Réticence à engager des poursuites

Selon Kleynhans, une autre frustration a suivi la fin du conflit en Europe. Des enquêteurs sud-africains déterminés se sont rendus dans l’Allemagne déchirée par la guerre pour chercher des informations sur leurs compatriotes qui espionnaient pour Hitler. Kleynhans écrit que deux de ces missions se sont rendues en Allemagne – la mission Rein, dirigée par le procureur Rudolph Rein, et la mission Barrett, dirigée par le procureur Lawrence Barrett et aidée par le policier George Visser.

« [Van Rensburg] était l’une des principales personnes sur lesquelles ils voulaient enquêter pour monter un dossier de haute trahison », a déclaré Kleynhans. « Le livre prouve qu’il était tout à fait possible de le faire ».

Kleynhans écrit qu’en 1946, l’enquêteur Lawrence Barrett et le policier George Visser ont interrogé d’anciens agents allemands – dont Luitpold Werz, un ancien maître espion au Mozambique.

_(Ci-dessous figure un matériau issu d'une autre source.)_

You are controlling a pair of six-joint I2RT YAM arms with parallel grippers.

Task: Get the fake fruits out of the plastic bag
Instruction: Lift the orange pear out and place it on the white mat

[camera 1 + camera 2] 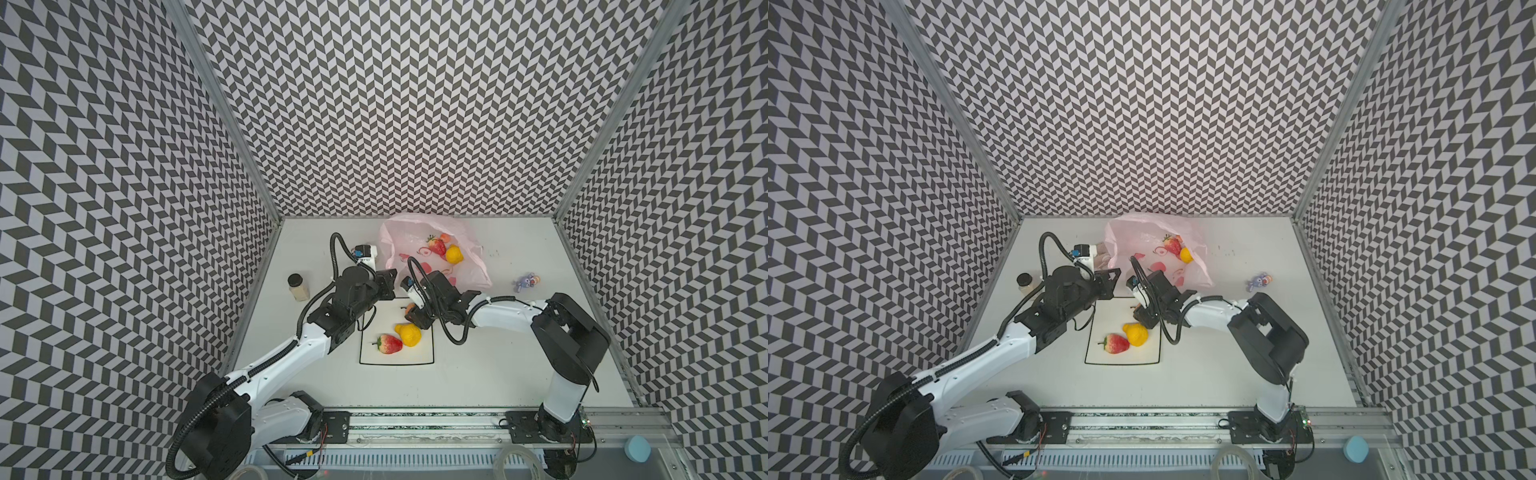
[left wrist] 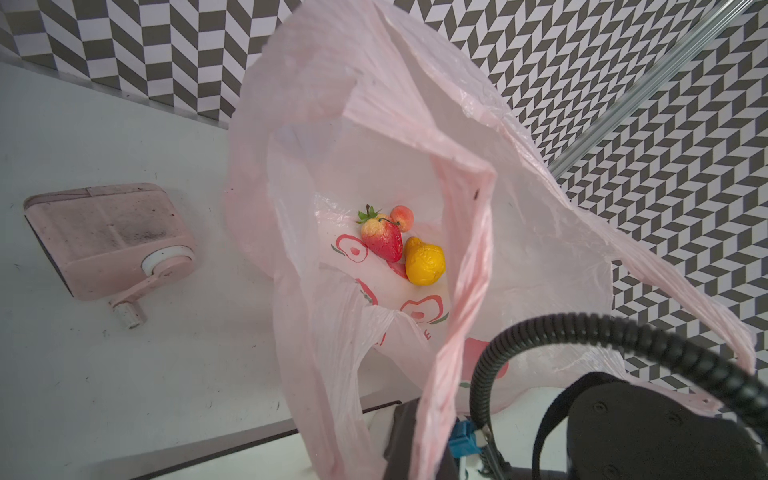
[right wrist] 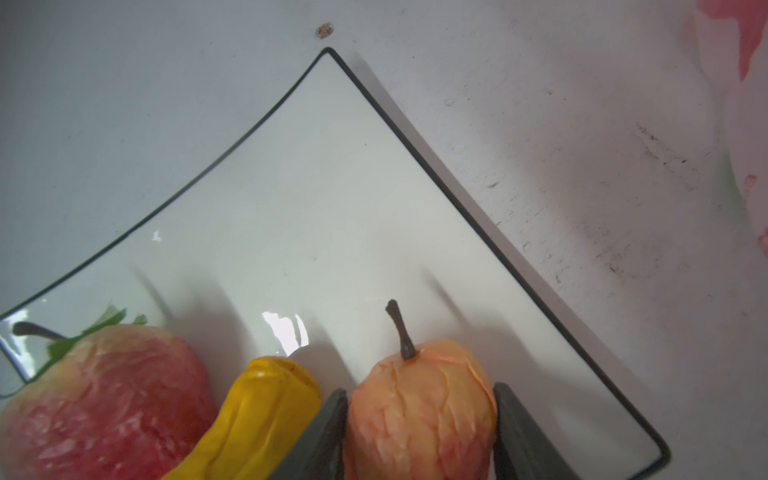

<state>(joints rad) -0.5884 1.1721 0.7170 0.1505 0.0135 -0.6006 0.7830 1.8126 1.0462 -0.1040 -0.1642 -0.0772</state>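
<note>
Left claw (image 1: 388, 284), shut, holds the plastic bag (image 2: 374, 124) open; right claw (image 3: 419, 390) pinches 1 pink fruit (image 3: 419, 419), plate (image 3: 332, 187) directly beneath.

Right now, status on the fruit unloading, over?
Left gripper shut on bag rim. Right gripper shut on peach at plate, pear and strawberry close beside. Three fruits left in bag.

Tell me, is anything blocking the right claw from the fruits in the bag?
Only the plastic bag: a drooping fold hangs across part of its mouth, beside the strawberry, yellow pear and pink piece. The right gripper holds a peach-coloured fruit.
</note>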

Le témoignage de Werz « était accablant, fascinant, il racontait toute l’histoire », selon Kleynhans.

Selon Kleynhans, les conclusions de Barrett ont finalement été consignées dans un rapport éponyme et une procédure judiciaire semblait être la prochaine étape logique.

Hitler’s South African Spies », par Evert Kleynhans, historien militaire de l’université de Stellenbosch. (Crédit : avec l’aimable autorisation de Kleynhans)

« Il y avait un grand procès contre Hans Van Rensburg et l’Ossewabrandwag », dit Kleynhans. « Il a été rappelé. Smuts était très réticent à aller de l’avant. »

Les doutes du Premier ministre se sont avérés exacts. Il perd les élections générales de 1948 au profit du Parti nationaliste, dirigé par le nouveau Premier ministre Daniel Malan, qui deviendra plus tard tristement célèbre comme l’architecte de l’apartheid. Selon Kleynhans, Malan était impliqué dans une partie de l’effort de renseignement en temps de guerre.

Quant aux espions, Kleynhans a déclaré : « La grande ironie, c’est qu’aucun des types impliqués dans cette affaire de renseignement, qu’ils soient Allemands ou Sud-Africains, n’a été puni. » Il y eut même un sursis pour les éléments marginaux qui avaient été emprisonnés, comme Leibbrandt et les Stormjaers.

« Après la guerre, lorsque le Parti nationaliste est arrivé au pouvoir en 1948, tous ont été graciés et libérés », raconte Kleynhans. « Ils n’ont même pas servi aussi longtemps ».